An ocean of grass with a road through it.
Hulunbuir is what the word 'steppe' was invented for: green swells running unbroken to the horizon along the Russian border, rivers coiling through in oxbows, herds scattered like punctuation. This is the grassland that raised the Mongol tribes, and it's still working pasture — the drive between sights is the sight, which is why everyone does it as a windows-down road trip out of Hailar.
The classic loop stacks the hits: the Morigele River's absurd meanders, the Ergun wetland from its ridge boardwalk, a night in a herder yurt with hand-torn lamb and horses at dawn, and the log-house villages of Enhe and Shiwei where Chinese-Russian families bake bread by the border river. Mid-June through August is the deep-green window; early September gilds the birches.
What this place is for.
- Drive the Hailar-Ergun-Shiwei loop with the windows down — the Morigele River's coils are the classic overlook
- Look over the Ergun wetland, China's most photogenic river marsh, from the ridge boardwalk
- Sleep in a herder yurt, eat hand-torn lamb, and ride out with the horses at dawn
- End at Shiwei or Enhe, where Chinese-Russian families keep log houses, bread ovens, and the border river
Timing is most of the trip.
Mid-June through August is peak green, when the steppe rolls unbroken to the horizon and rivers coil through it; early September turns the Ergun birch forests gold. Winter is genuinely extreme (-30°C and below) and a specialist trip.
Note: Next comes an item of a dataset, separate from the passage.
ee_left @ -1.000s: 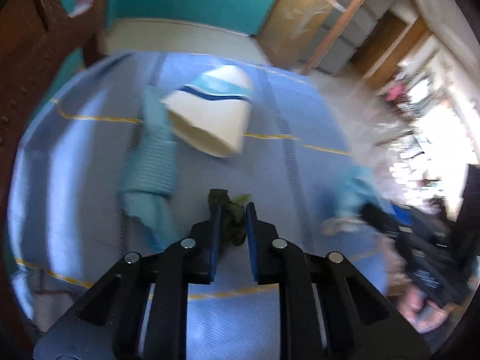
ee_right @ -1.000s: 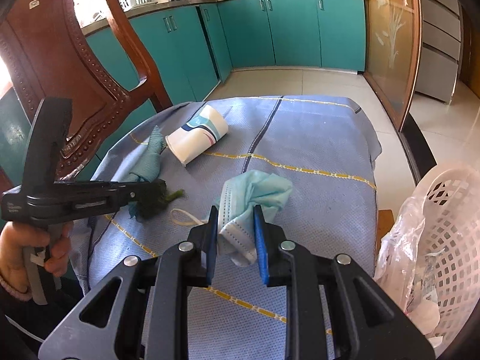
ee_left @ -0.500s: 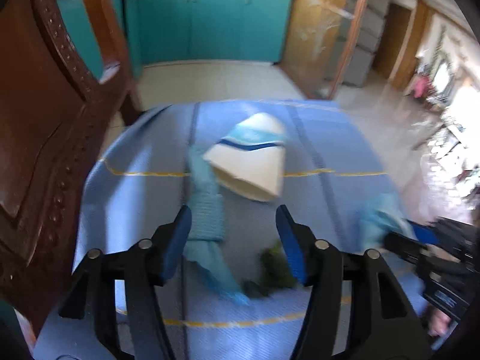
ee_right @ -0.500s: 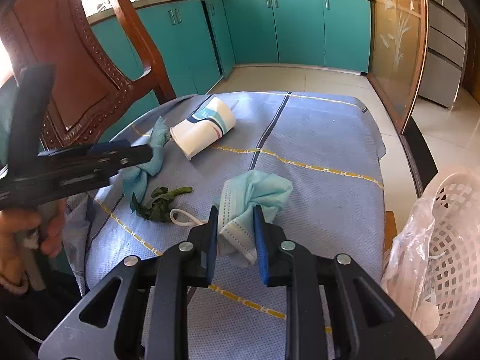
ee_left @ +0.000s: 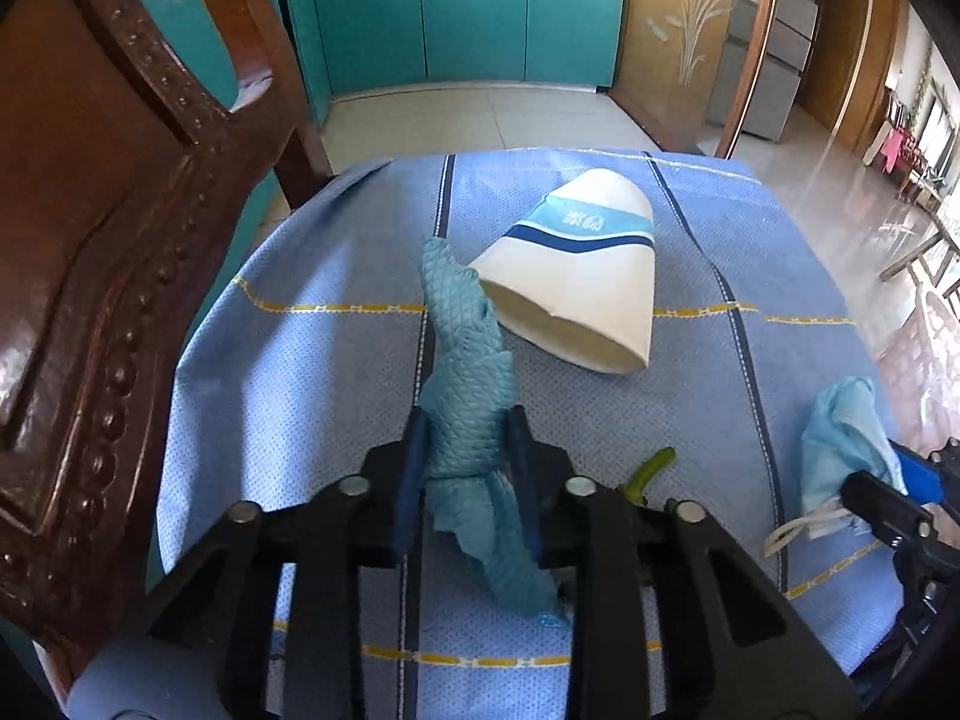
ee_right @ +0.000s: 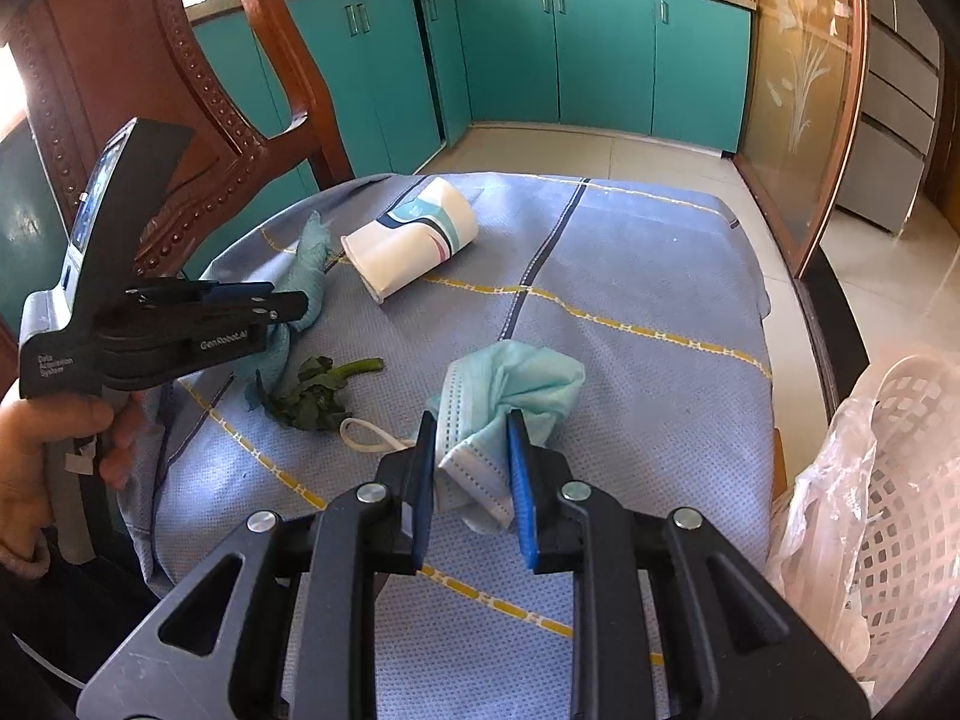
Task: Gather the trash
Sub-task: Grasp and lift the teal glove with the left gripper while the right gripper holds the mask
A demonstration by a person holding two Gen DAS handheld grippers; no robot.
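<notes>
My left gripper [ee_left: 468,429] is shut on a crumpled blue mesh cloth [ee_left: 465,372], which lies on the blue tablecloth [ee_left: 312,372]; it also shows in the right wrist view [ee_right: 300,300]. My right gripper [ee_right: 471,426] is shut on a pale blue face mask [ee_right: 510,384], its white ear loop [ee_right: 366,435] trailing left. A flattened white paper cup [ee_left: 576,276] lies beyond the cloth. A green vegetable scrap [ee_right: 318,387] lies loose between the two grippers.
A carved wooden chair back [ee_left: 102,240] stands close on the left. A white plastic basket lined with a clear bag [ee_right: 888,480] stands off the table's right edge. Teal kitchen cabinets [ee_right: 600,60] and tiled floor lie beyond.
My left gripper let go of the green scrap, opened, moved left and closed on the blue mesh cloth. My right gripper kept hold of the mask.
</notes>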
This is the historic homeland of the Mongol tribes — Genghis Khan rose from these steppes — layered with Ewenki reindeer herders in the forests and Russian-descended villages along the Ergun river.
For foreign travelers.
- Hire a car and driver in Hailar (or self-drive with an international-permit workaround via rental agencies that arrange it) — distances are big and sights are diffuse.
- Book July-August lodging ahead: the season is short and domestic demand is huge.
- Yurt stays range from genuine herder homestays to tourist camps — ask whether the family actually herds.
- Bring layers even in July: steppe nights are cold, and weather sweeps through fast.